A secret: I find playtesting painful.
It’s a similar pain – but not identical – to user-testing. If you’ve ever stood on the dark side of a two-way mirror, and watched someone stab with a mouse at a product you’ve designed, failing to achieve a task you were sure was straightforward… you’ll have a glimpse of that pain.
But the element of testing games that I find uniquely painful is what we’re testing for. I’ve watched users fail to complete tasks, which was annoying, because we were designing for utility, for functionality: helping people achieve goals swiftly and simply.
When I test a game, I’m testing to see if it’s fun. Well, and many other things: is it balanced? Is there a skill curve? Would you come back to it? How do experienced and new players work together?
At the bottom of that, though, is a summation of all those questions: is it fun? Did it entertain?
Watching somebody explicitly not have fun with something that’s only purpose is (in one way or another) to entertain – well, that’s more awkward than any transactional website test I’ve done.
So for the duration of playtests, I’m pretty on edge.
First tests are always particularly tough – they should be; they indicate what’s going to need work. I’d be worried if they weren’t. And our first test, a few weeks ago, showed up lots of edges and holes.
Thursday was our second playtest in Bristol, and it was a notable improvement on the first – and satisfying and insightful in its own right.
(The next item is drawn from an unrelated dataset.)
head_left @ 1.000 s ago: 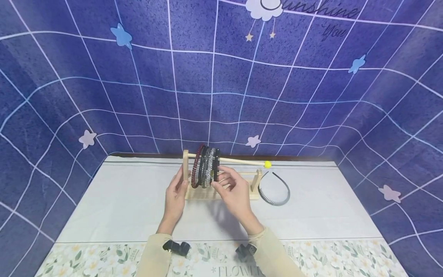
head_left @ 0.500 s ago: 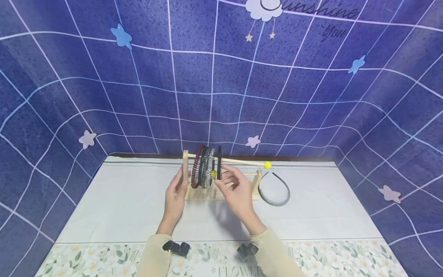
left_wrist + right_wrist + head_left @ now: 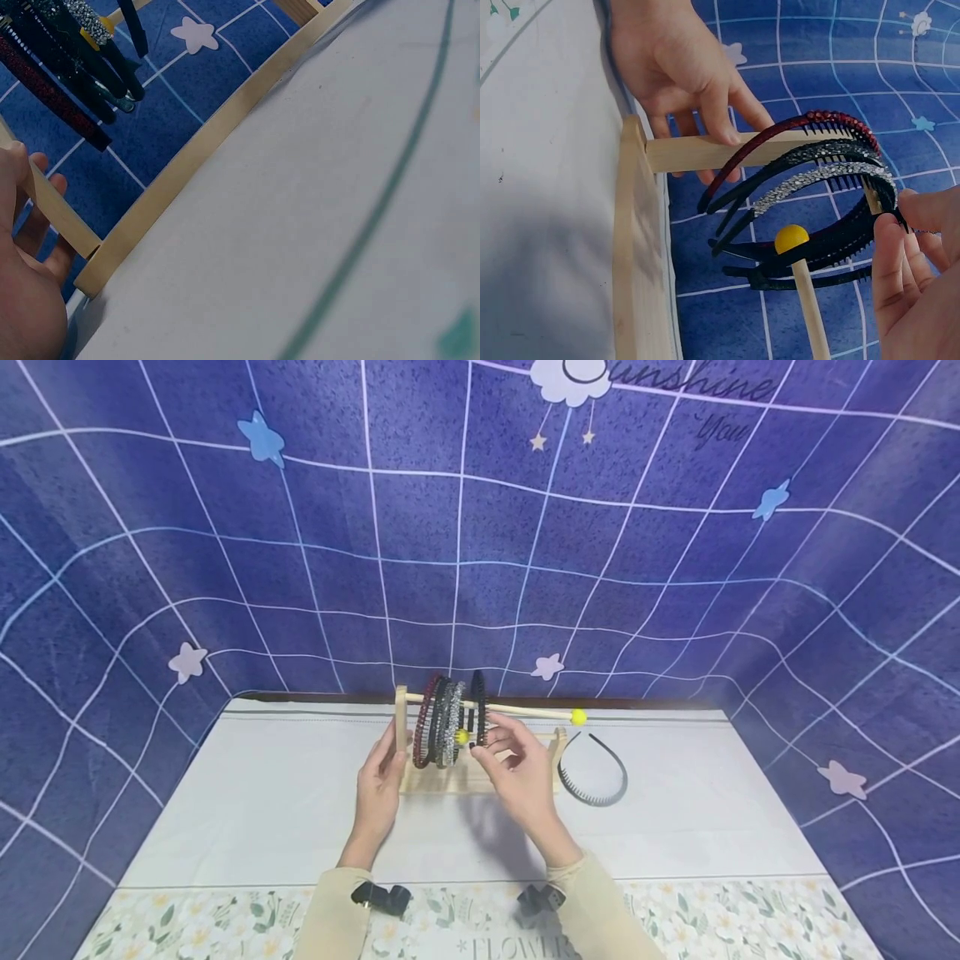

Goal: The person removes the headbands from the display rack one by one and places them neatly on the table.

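A wooden rack (image 3: 401, 718) stands on the table, with several toothed headbands hanging in a bunch near its left post. Among them are a dark red headband (image 3: 855, 124) and a silver, glittery headband (image 3: 840, 172). My left hand (image 3: 378, 789) grips the left post, thumb in front and fingers behind, as the right wrist view shows. With thumb and fingertips, my right hand (image 3: 525, 777) pinches a black headband (image 3: 480, 693), which stands apart to the right of the bunch, around the upper rod (image 3: 525, 709). A yellow ball (image 3: 791, 240) caps a shorter rod beside the headbands.
To the right of the rack a black headband (image 3: 618, 777) lies flat on the white tablecloth (image 3: 697, 810). The upper rod's yellow ball (image 3: 578, 717) sticks out past the right post (image 3: 559, 743). A blue gridded cloth (image 3: 645, 635) hangs close behind.
My right hand has drawn the black headband a little to the right, away from the bunch. The shorter rod's yellow ball has come into sight between them. My left hand keeps its place.
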`<state>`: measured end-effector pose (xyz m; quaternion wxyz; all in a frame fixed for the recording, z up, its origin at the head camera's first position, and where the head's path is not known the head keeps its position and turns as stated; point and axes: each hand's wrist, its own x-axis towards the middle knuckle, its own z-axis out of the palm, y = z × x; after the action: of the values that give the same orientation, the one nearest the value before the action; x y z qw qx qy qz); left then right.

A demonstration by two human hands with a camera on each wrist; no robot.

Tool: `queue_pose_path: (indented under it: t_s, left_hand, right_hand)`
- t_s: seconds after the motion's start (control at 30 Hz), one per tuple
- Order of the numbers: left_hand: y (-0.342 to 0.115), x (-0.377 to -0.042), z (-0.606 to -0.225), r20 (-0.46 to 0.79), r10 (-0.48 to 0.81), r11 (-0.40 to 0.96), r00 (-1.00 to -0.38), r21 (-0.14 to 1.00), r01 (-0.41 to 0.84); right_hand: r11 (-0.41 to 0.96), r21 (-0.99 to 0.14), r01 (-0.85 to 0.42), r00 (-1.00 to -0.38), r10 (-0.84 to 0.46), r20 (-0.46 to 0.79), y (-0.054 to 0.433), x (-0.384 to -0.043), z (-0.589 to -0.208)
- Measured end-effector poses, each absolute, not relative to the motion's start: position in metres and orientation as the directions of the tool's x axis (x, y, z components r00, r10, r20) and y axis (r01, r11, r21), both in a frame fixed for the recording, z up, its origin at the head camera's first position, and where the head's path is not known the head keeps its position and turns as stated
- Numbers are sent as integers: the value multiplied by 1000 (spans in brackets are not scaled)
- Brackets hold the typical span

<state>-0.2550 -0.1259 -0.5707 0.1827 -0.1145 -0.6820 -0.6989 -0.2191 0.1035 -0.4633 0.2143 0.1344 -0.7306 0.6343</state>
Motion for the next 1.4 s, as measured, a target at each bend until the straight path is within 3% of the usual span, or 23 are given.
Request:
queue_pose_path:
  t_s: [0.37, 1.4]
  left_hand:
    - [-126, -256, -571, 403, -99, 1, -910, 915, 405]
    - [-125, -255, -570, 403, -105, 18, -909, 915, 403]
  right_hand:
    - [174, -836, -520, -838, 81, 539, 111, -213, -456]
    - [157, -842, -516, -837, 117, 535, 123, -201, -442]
Lots of the rough edges from the first test were sanded away; the new elements of charm were all picked up on; and whilst it may have failed or had obvious holes, they didn’t seem to have the disarming effect of the first test, where players would be jolted out of the experience quite hard.
Also, the 12-year-olds we tested it with definitely enjoyed it, which was a really positive sign. (As was the enthusiasm of the project sponsors, who saw it later that night).
A good day, then: all the work of the previous week, and of some of this, paid off, and we’ve got a much clearer sight of the critical path for the final month. And, slowly, I began to get over my hatred of how playtesting makes me feel.
The week ended with a bit of maintenance work on Concert Club, filing down some rough edges and fixing some bugs that our early users have caught.